Se dice que hace muchos años, cuando todavía los abuelos de nuestros abuelos no habían nacido, vivía en un castillo de tierras de Cervantes un señor llamado Froyás, de ya más que de mediana edad, que tenía dos hijos: el mayor, varón, tenía por nombre Egas, y su hermana, Aldara.
Los dos hermanos se querían mucho, y aun cuando la tierra es muy fragosa, algunas veces iban juntos a dar un paseo a caballo.
Aldara, que era una hermosa doncella, tenía un enamorado admirador, el joven Aras, hijo del señor de otro castillo de la misma comarca, y como sus padres no se llevaban mal entre sí, parecía que el casamiento no había de tardar mucho tiempo en efectuarse.
Pero una tarde, a la hora de la comida, no apareció Aldara en su lugar habitual. Preguntó su padre por ella y preguntó también el hermano. Nadie supo decir nada, nadie sabía dónde podría hallarse. Se registró todo el castillo de arriba abajo; pero Aldara no apareció. Al fin, un ballestero que había estado de guardia en la puerta del castillo dijo que la vio salir, al mediar la tarde, y que le pareció que iba hacia el riachuelo que corría al pie del monte en el cual se asentaba el castillo.
Temiendo una desgracia, allá fueron padre e hijo, con escuderos y criados a recorrer la ribera. Pero nada pudieron encontrar a pesar de sus detenidas y minuciosas pesquisas.

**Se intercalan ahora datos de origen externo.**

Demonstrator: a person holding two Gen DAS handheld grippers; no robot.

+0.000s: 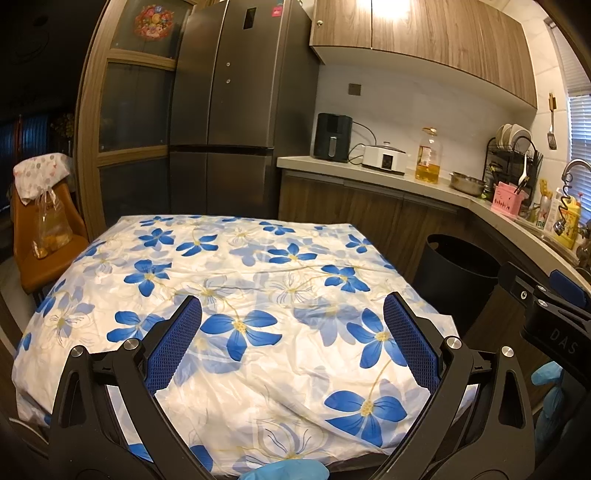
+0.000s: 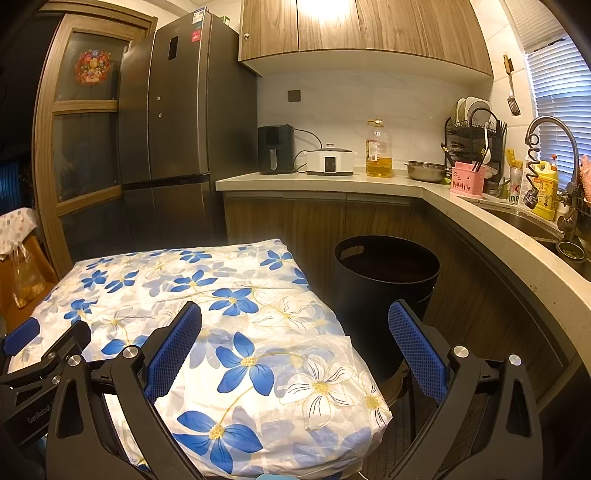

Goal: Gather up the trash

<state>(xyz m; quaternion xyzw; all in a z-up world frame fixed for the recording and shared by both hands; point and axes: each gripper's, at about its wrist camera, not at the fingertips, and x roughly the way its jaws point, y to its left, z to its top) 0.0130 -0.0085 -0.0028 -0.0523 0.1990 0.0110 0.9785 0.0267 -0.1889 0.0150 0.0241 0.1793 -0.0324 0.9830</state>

Enviaron entonces un mensajero al castillo de Aras. El muchacho se presentó desconsolado, acompañado de sus gentes, y todos juntos emprendieron una búsqueda general por los montes y bosques de los alrededores y por las pallazas y caseríos; pero sin obtener mejor resultado.
Después de algunos días de indagaciones inútiles, y ya dada por definitivamente perdida Aldara, dedujeron que podría haber sido muerta por algún jabalí o por algún oso, o tal vez destrozada y comida por los lobos.
Transcurrió mucho tiempo; ya nadie se acordaba de Aldara, de no ser su padre y su hermano, que todavía la añoraban considerándola muerta.
Un día Egas, andando de caza, llegó a un bosquecillo de la montaña en busca de un galo monteiro, un urogallo. Cuando volvía hacia el castillo con la pieza colgada de la cintura, quedó sorprendido al ver una hermosa cierva blanca, blanca como el campo de la nieve, que retozaba plácidamente.
Armó apresuradamente la ballesta y con certero tiro envió una flecha a la cierva que, herida de muerte, cayó derribada sobre la hierba.
Fue tan rápido el encuentro, que no pensó en que estando solo y a pie no podría llevar aquella preciosa carga. Entonces, con su cuchillo de monte, cortó una de las patas delanteras de la cierva, la guardó en su zurrón y, observando bien el lugar en donde se hallaba, pensando en volver con los criados que pudieran recoger y transportar la cierva, siguió camino del castillo.
Cuando llegó, contando a su padre tan extraordinaria caza, sacó del zurrón la pata de la cierva. Ambos quedaron horrorizados: en lugar de la pata, lo que Egas halló en la bolsa fue una mano; una mano fina, blanca, suave; una mano de doncella hidalga. Y en uno de los dedo de aquella mano lucía un anillo de oro con una piedra amarilla. El anillo que llevaba Aldara.
En seguida, corrieron en loca cabalgada monte arriba, hasta el lugar donde Egas había derribado la cierva. Allí estaba, tendida en el suelo, la infortunada Aldara, con su vestido blanco en el que, junto al pecho, una gran mancha de sangre señalaba el lugar por donde la flecha había herido el corazón de la joven. Y en un brazo faltábale la mano.